Mentre tutti noi guardiamo al Quirinale, come se dalle dinamiche sempre più indecifrabili della crisi di governo dipendesse il nostro futuro, ci perdiamo quello che succede a Davos.

Per anni la convention Svizzera è stata il ritrovo di una superclass mondiale che celebrava se stessa, simbolo di un Occidente ricco e ipocrita che promette prosperità a tutti ma produce soprattutto disuguaglianze. I simboli però sono importanti, lo sa bene Xi Jinping, il presidente cinese che ieri ha dettato da Davos il programma di una globalizzazione di stampo cinese, dopo che con Donald Trump e il Covid quella di matrice americana è andata in crisi.

Come i personaggi di 1984 di George Orwell, Xi usa una lingua da decodificare, il suo “parlanuovo” prende parole e concetti a noi familiari e li ribalta nel loro opposto. Il partito di Orwell predicava che «Libertà è schiavitù, la guerra è pace, l’ignoranza è forza».

Xi dice che la Cina crede nel multilateralismo, ma intende che ha imparato a usare il multilateralismo per i suoi interessi, elogia l’Organizzazione mondiale della sanità, e vuole ammonire chi ne critica le omissioni e omertà sulla pandemia che hanno fatto perdere mesi e migliaia di vite nella fase iniziale del Covid, quando l’Oms elogiava la gestione cinese e negava la trasmissione da animali a uomini del coronavirus.

Xi dice che bisogna evitare «guerre fredde, calde, commerciali e tecnologiche». E sta dicendo che tutte quelle guerre la Cina già le combatte e pensa di vincerle.  

A child wearing a mask reacts near a photo showing Chinese President Xi Jinping at an exhibition on the city's fight against the coronavirus in Wuhan in central China's Hubei province, Saturday, Jan. 23, 2021. A year after it was locked down to contain the spread of coronavirus, the central Chinese city of Wuhan has largely returned to normal, even as China continues to battle outbreaks elsewhere in the country. (AP Photo/Ng Han Guan)

Nei suoi anni al potere Giuseppe Conte è stato indicato alla presidenza del Consiglio da due forze antiglobaliste e sovraniste, poi da palazzo Chigi ha spostato l’Italia nella sfera d’influenza cinese aderendo – unico tra i leader occidentali – alla Nuova via della seta.
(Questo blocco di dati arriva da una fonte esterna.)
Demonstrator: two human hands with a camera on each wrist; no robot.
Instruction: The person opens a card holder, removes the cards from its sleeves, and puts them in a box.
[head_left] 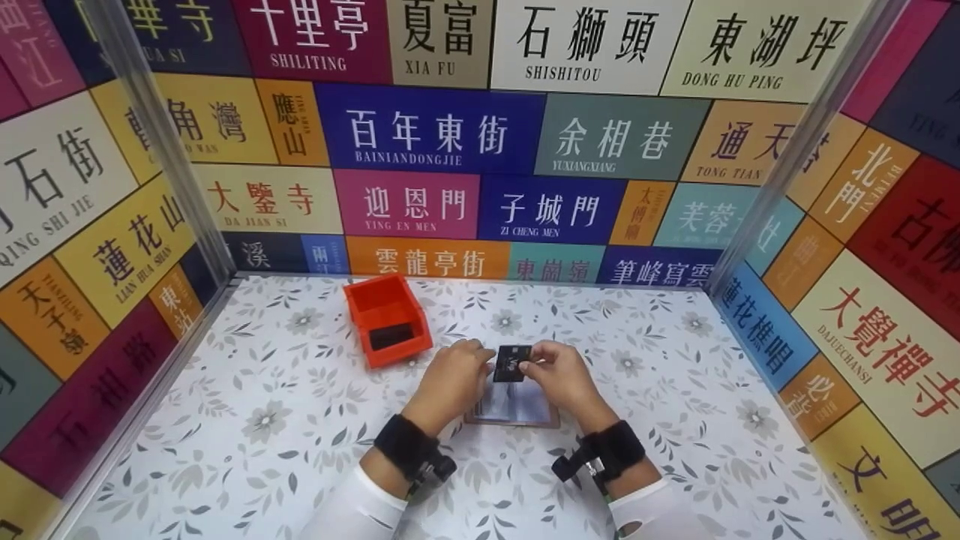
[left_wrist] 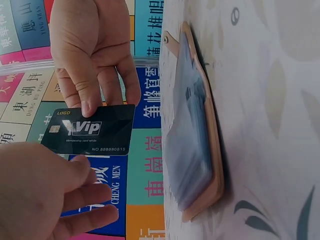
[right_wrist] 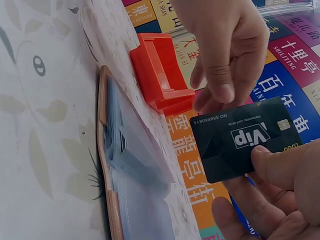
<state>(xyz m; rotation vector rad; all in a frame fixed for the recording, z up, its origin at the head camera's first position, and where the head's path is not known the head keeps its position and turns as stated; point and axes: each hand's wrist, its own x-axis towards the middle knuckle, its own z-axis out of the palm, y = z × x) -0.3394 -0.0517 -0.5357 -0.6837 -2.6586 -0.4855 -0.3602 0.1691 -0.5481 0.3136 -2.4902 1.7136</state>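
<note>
White sleeves [head_left: 358, 511], R grip [head_left: 564, 369] pinching glossy blk rect. card [head_left: 511, 364], L grip [head_left: 454, 376] loose, clear-plastic-paged holder [head_left: 517, 409]

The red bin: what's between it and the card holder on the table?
In the head view, the person's left hand shows between the red bin and the card holder on the table.

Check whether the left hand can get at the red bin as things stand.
Probably yes: the red bin sits just ahead and left of the left hand, with only tabletop showing between them. That hand doesn't appear to grip the card, which the right hand holds.
</note>
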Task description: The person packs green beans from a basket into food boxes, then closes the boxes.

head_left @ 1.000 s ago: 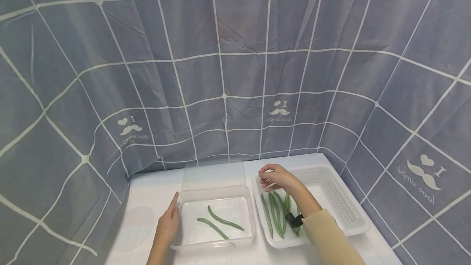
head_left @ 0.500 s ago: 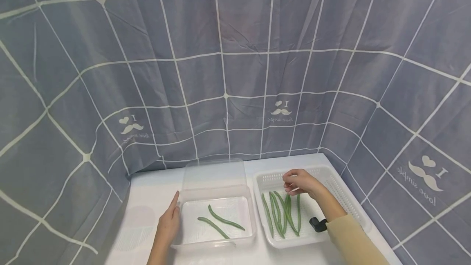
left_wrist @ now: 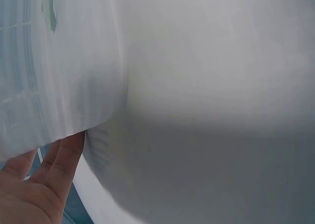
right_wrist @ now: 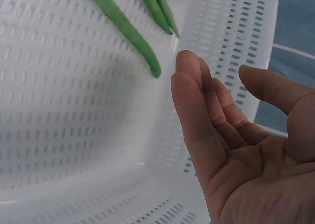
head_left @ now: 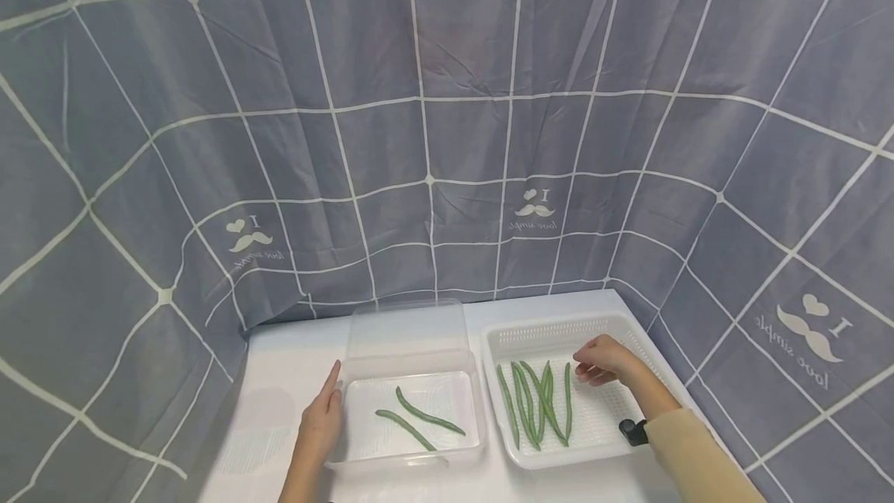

Poi è diventato il beniamino di Trump, il presidente americano che ha scatenato una guerra commerciale suicida di dazi contro Pechino che è stato il primo tempo di una ben più seria guerra tecnologica.

Infine, si è allineato con la Germania nel difendere la tecnologia 5G, senza seguire Washington nell’ostilità totale a Huawei, la compagnia semi-statale sospettata di essere un braccio dello spionaggio di Pechino.

Ecco, forse anche la complessa crisi politica italiana potrebbe trovare una più facile soluzione se partiti, elettori ed eletti si dividessero e litigassero su quali posizioni tenere sulle vorticose evoluzioni del mondo che ci circonda e sulla sfida ai valori fondanti delle nostre democrazie che l’ascesa della Cina pone.

Le crisi o le alleanze anche tra avversari sarebbero molto più legittime, perfino nobili, se decise sulla base di intenti strategici e visioni del mondo alternative.

Invece rotture e ricomposizioni nell’attuale maggioranza sembrano motivate soltanto dal desiderio di conquistare potere di spesa (a debito) con il Recovery Plan e di conservare il proprio strapuntino di potere, anche al prezzo di condannare all’immobilismo l’intero paese.